[ASSIGNMENT]
Write out the listing verbatim. No pictures belong in it.
[Start of Attachment]
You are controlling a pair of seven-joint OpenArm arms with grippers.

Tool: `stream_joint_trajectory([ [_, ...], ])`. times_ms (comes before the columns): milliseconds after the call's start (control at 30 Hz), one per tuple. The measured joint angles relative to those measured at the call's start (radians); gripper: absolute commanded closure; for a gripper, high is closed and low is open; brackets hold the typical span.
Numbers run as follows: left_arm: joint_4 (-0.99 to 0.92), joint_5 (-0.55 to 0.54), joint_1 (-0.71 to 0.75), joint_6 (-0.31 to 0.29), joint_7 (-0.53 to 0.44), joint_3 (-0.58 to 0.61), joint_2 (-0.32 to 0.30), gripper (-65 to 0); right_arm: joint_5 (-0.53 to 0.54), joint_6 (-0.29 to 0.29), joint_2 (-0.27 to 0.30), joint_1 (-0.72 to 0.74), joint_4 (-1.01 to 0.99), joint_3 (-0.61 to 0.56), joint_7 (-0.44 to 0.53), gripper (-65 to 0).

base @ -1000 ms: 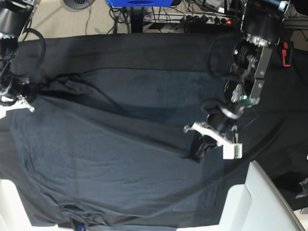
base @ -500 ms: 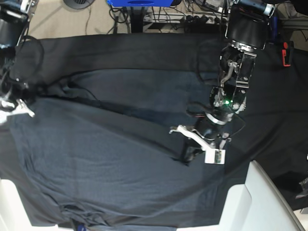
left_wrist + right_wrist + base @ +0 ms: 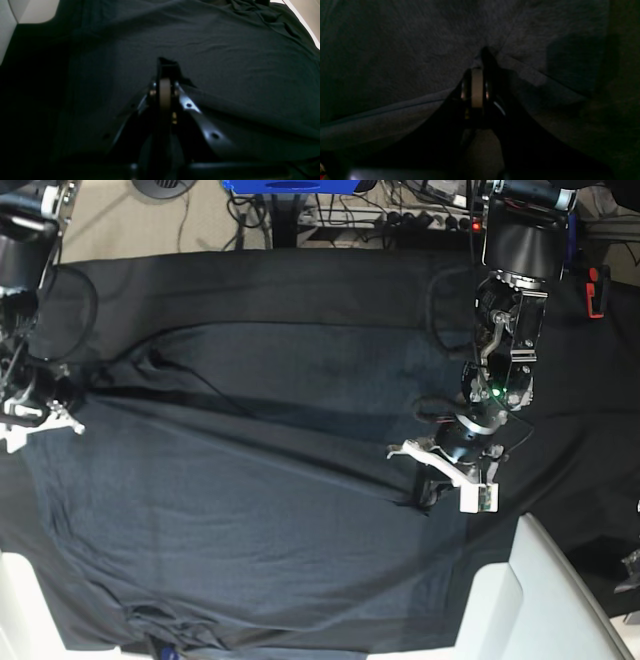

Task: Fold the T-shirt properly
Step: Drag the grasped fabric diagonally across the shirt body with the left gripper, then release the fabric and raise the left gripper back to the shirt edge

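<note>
Our left gripper (image 3: 432, 491) is pinched shut on a tuft of the T-shirt (image 3: 250, 480); in the left wrist view the jaws are pressed together with a small peak of dark knit standing up between them. Our right gripper (image 3: 60, 405) is likewise closed on cloth at the opposite edge, the fabric tenting up to its tip in the right wrist view.

The shirt lies spread across the black tablecloth (image 3: 300, 280), its long axis running between our two grippers, so each arm holds one end and the bulk of the cloth sags flat between them. Creases fan out from both pinch points toward the middle. The bunched hem lies at the near edge of the base view.

We judge that the coming fold turns on carrying both ends the same way, across that axis; the two arms must travel together or the cloth will skew.
</note>
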Motion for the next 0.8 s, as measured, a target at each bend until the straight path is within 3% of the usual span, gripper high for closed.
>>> stream_joint_trajectory([
  [267, -0.058, 0.153, -0.049, -0.007, -0.003, 0.002, 0.038, 0.0, 0.002, 0.0, 0.001, 0.011, -0.01, -0.018, 0.032, -0.6],
  [533, -0.143, 0.16, -0.129, 0.0, -0.006, 0.008, 0.052, 0.0, -0.001, 0.0, -0.003, 0.019, -0.01, -0.046, 0.034, -1.8],
  [600, -0.157, 0.159, -0.14, -0.004, -0.004, 0.004, 0.059, 0.0, -0.002, -0.001, -0.003, 0.019, -0.01, -0.046, 0.064, -5.9],
  [700, -0.181, 0.157, -0.159, -0.004, -0.003, 0.0, 0.06, 0.0, -0.002, 0.0, -0.003, 0.019, -0.007, -0.046, 0.08, -18.0],
  [733, -0.184, 0.157, -0.161, -0.003, -0.004, -0.001, 0.057, -5.3, -0.002, 0.0, -0.003, 0.019, -0.006, -0.046, 0.081, -21.9],
  [800, -0.186, 0.158, -0.161, -0.003, -0.004, -0.003, 0.049, -23.7, -0.002, 0.0, -0.005, 0.018, 0.0, -0.046, 0.088, -30.3],
])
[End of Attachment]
[ANSWER SPACE]
You are controlling a pair of seven-joint OpenArm arms with grippers.

Tool: `stream_joint_trajectory([ [_, ...], ])`. times_ms (comes before the columns): milliseconds after the call's start (control at 30 Hz), one per tuple. The measured joint angles relative to those measured at the call's start (radians); gripper: absolute commanded closure; for a gripper, high is closed and low is open; brackets hold the typical span.
Numbers run as follows: left_arm: joint_4 (-0.99 to 0.92), joint_5 (-0.55 to 0.54), joint_1 (-0.71 to 0.75), joint_6 (-0.31 to 0.29), joint_7 (-0.53 to 0.44), joint_3 (-0.58 to 0.61), joint_2 (-0.32 to 0.30), gripper (-65 to 0); right_arm: joint_5 (-0.53 to 0.54), joint_6 (-0.29 to 0.29), joint_2 (-0.27 to 0.30), joint_1 (-0.72 to 0.74), joint_4 (-1.01 to 0.99), joint_3 (-0.61 to 0.56), joint_7 (-0.44 to 0.53), gripper (-65 to 0).

base @ -1000 ms: 
base @ -500 ms: 
left_wrist + right_wrist + base @ +0 ms: 

Task: Fold the T-shirt properly
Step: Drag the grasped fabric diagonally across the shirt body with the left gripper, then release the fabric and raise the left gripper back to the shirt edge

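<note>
Our left gripper (image 3: 432, 491) is pinched shut on a tuft of the T-shirt (image 3: 250, 480); in the left wrist view the jaws are pressed together with a small peak of dark knit standing up between them. Our right gripper (image 3: 60, 405) is likewise closed on cloth at the opposite edge, the fabric tenting up to its tip in the right wrist view.

The shirt lies spread across the black tablecloth (image 3: 300, 280), its long axis running between our two grippers, so each arm holds one end and the bulk of the cloth sags flat between them. Creases fan out from both pinch points toward the middle. The bunched hem lies at the near edge of the base view.

We judge that the coming fold turns on carrying both ends the same way, across that axis; the two arms must travel together or the cloth will skew.
</note>
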Motion for the next 0.8 s, as measured, a target at each bend until the straight path is within 3% of the usual span, gripper high for closed.
>>> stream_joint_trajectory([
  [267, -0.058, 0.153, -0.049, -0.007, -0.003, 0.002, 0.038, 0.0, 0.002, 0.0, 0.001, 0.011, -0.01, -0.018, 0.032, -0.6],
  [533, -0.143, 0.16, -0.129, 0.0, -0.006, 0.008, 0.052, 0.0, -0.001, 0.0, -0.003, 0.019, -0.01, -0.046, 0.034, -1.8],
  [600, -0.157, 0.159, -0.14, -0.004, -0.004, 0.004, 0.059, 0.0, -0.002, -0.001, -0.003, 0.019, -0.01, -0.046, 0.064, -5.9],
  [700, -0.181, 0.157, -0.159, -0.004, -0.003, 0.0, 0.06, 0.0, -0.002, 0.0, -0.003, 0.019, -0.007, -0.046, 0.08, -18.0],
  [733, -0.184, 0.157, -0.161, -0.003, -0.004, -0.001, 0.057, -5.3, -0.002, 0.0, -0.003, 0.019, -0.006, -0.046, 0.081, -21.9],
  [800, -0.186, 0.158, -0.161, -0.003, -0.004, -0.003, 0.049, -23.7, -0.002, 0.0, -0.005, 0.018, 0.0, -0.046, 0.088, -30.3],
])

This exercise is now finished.